"I am not a feminist but I believe in equal rights" and other stories

        We’ve all heard some variation of the above statement. While I have always believed women should have equal rights, I didn’t always want the feminist label. Why didn’t I want the feminist label you may ask? Well there’s a negative connotation surrounding the term “Feminist” and I didn’t want to be identified as such. People see feminists as bitter, angry, men haters who just want to dominate the world and make all men kiss their feet and I didn’t want to be identified as such.
   
        Fast forward to 2014 when Beyoncé released Flawless ft Chimamanda Adichie. I was jamming to the song like any other person and then a snippet of CNA’s TEDx talk came up in which she defined Feminist as:

"Feminist- A person who believes in the social, political and economic equality of the sexes”
   
       So simple, right? It was at that point I realized that I had never bothered to find out what feminism meant on my own. That was the first time I was hearing an actual definition of the term so I took it upon myself to research further and truly understand the meaning of the movement. Therefore, I searched for the full TEDx talk titled “we should all be feminists” on YouTube(which everyone should watch) , googled the meaning as well so I could have a better understanding. It then became clear to me that the movement was largely misconstrued and in actual sense the movement is harmless. Overtime, I picked up the label and rocked it like a badge.
     

       Feminists are not men haters, there’s a term for people that hate men and that’s called MISANDRY. What exactly do feminists want then you may ask? I’ll tell you some of our desires:

1. We want equal rights and opportunities like men. We do not want to be told that we can’t do certain things because we are women. Women have generally been disadvantaged from the beginning of time. Women were not allowed to vote during elections in the greater parts of the world up until the 19th century. Heck, women were only granted the rights to vote in the Saudi Arabia 2015 municipal elections in 2011. In the same Saudi Arabia, women were only allowed to drive in September, 2017. The Nigerian House of Reps has only about 22 female members out of 360 while the Senate has 7 out of 109. According to UNESCO only 66 percent of countries have reached gender parity in access to elementary education. Does this all seem fair to you? Is it right for a human being to be automatically disadvantaged because of their gender? Who are the people that have been fighting to even the field- FEMINISTS


2. Feminists want women to have the freedom to choose to live their lives however they please. Most women tend to live their lives as if they’re auditioning for the role of a wife. Even when women aspire to do other things, we are expected to place marriage above all. Any other thing you want to do in this life is expected to come secondary to maintaining a home.
     We need people to stop marrying off underaged girls to older men as practiced in the North. Women should be allowed to choose whether they want to marry or not and when and how they should marry if they want to. Society needs to stop reducing all of a woman’s accomplishments down to whether she has a man by her side or not.

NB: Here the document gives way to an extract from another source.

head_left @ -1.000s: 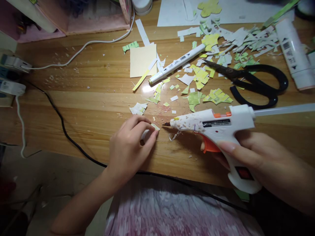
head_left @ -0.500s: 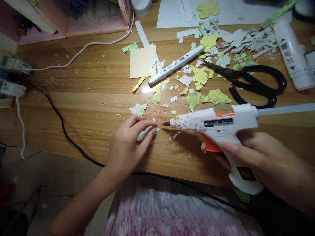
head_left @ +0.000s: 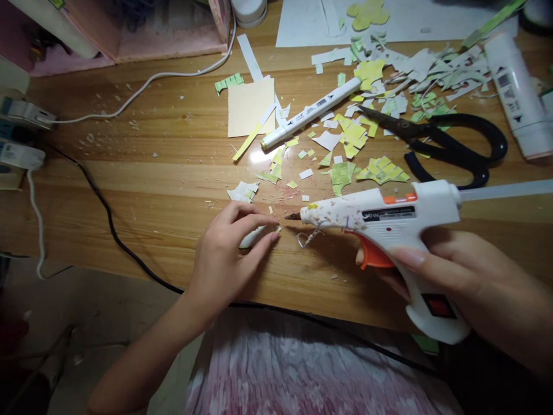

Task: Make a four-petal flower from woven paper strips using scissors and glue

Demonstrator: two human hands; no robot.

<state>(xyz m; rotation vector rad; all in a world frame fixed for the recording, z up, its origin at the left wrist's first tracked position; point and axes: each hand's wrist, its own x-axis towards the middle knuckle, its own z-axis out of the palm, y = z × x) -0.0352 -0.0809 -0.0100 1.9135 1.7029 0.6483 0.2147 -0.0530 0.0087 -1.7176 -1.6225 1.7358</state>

3. Feminists want women to have full autonomy over their bodies. Right from birth, people ingrain it in your mind that your body somehow belongs to whichever man you end up marrying. Women are constantly policed when it comes to their clothing, sex lives, romantic choices but men aren’t. Churches keep preaching about how the best gift a woman can give her husband is her virginity but they don’t tell the men the same and it makes me wonder who the men are expected to sleep with if all women choose to “gift” their husbands their virginity. If a woman is sexually liberated she is slut-shamed and called a whore but when a man does same, he’s applauded.
        Stop with the double standards! Women are not property, we are whole individuals. We belong to ourselves first before anyone else.


4. Feminists want men to take more responsibility for their actions. If a woman is raped, she is called names, told she deserved it because she wasn’t “dressed properly” or was inebriated. This is very wrong as the shame for rape should be on the perpetuators are not the victims. If a man starts sleeping with the domestic help, everyone blames the help for seducing him, the wife for not being around more often to kiss his feet on a daily basis, the wife’s mother for not raising her daughter to be a good wife, every other person but the man himself!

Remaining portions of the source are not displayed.